Search the data for the word "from" and copy every line where it occurs.

------------------------------------------------------------------------

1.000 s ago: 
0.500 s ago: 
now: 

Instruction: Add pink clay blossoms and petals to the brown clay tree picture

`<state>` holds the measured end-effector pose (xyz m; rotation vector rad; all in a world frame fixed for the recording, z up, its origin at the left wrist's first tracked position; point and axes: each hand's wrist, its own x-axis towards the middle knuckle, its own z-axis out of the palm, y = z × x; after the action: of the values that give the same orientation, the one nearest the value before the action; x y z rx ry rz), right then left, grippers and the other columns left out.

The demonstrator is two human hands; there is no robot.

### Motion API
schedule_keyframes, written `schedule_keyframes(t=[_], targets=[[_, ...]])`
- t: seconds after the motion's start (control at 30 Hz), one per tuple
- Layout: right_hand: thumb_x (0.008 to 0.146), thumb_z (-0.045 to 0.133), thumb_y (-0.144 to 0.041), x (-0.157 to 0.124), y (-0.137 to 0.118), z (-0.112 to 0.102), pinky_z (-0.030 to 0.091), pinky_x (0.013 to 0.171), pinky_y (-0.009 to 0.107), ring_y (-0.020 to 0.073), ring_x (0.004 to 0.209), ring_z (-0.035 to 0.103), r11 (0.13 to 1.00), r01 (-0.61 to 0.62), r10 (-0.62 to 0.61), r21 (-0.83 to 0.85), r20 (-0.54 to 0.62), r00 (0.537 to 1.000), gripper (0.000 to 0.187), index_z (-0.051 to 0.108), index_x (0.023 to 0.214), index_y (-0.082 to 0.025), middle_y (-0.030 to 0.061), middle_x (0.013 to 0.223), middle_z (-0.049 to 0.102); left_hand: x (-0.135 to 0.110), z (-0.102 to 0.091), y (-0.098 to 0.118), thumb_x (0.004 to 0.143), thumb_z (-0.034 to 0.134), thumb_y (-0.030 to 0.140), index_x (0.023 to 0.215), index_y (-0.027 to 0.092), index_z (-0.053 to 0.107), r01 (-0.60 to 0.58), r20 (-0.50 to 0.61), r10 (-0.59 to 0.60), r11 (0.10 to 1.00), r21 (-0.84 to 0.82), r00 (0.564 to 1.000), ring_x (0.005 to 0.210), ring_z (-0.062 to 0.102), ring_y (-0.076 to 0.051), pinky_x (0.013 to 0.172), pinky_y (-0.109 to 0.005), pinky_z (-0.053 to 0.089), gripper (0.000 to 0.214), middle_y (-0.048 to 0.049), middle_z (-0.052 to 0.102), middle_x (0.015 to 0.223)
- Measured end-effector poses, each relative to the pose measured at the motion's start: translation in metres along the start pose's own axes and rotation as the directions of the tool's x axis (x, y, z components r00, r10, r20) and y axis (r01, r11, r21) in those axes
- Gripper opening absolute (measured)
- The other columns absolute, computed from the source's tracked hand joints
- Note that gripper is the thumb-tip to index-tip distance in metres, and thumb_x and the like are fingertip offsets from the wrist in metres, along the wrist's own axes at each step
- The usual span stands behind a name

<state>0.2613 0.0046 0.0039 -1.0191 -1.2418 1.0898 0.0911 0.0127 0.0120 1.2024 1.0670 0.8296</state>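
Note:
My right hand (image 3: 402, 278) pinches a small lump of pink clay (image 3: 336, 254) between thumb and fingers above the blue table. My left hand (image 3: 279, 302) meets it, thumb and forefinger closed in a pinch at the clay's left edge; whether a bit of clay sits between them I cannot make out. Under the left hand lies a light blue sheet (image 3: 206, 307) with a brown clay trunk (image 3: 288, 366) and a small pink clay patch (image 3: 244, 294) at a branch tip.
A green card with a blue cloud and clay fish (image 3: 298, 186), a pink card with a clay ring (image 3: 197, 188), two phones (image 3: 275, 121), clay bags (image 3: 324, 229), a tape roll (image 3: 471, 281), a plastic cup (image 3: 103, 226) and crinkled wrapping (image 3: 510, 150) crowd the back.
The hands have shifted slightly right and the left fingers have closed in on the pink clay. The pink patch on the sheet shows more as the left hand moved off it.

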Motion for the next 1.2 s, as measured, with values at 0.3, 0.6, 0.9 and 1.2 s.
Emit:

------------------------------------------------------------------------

ANSWER BOX:
- The other columns absolute, computed from the source's tracked hand joints
- Note that gripper is the thumb-tip to index-tip distance in metres, and thumb_x and the like are fingertip offsets from the wrist in metres, along the wrist's own axes at each step

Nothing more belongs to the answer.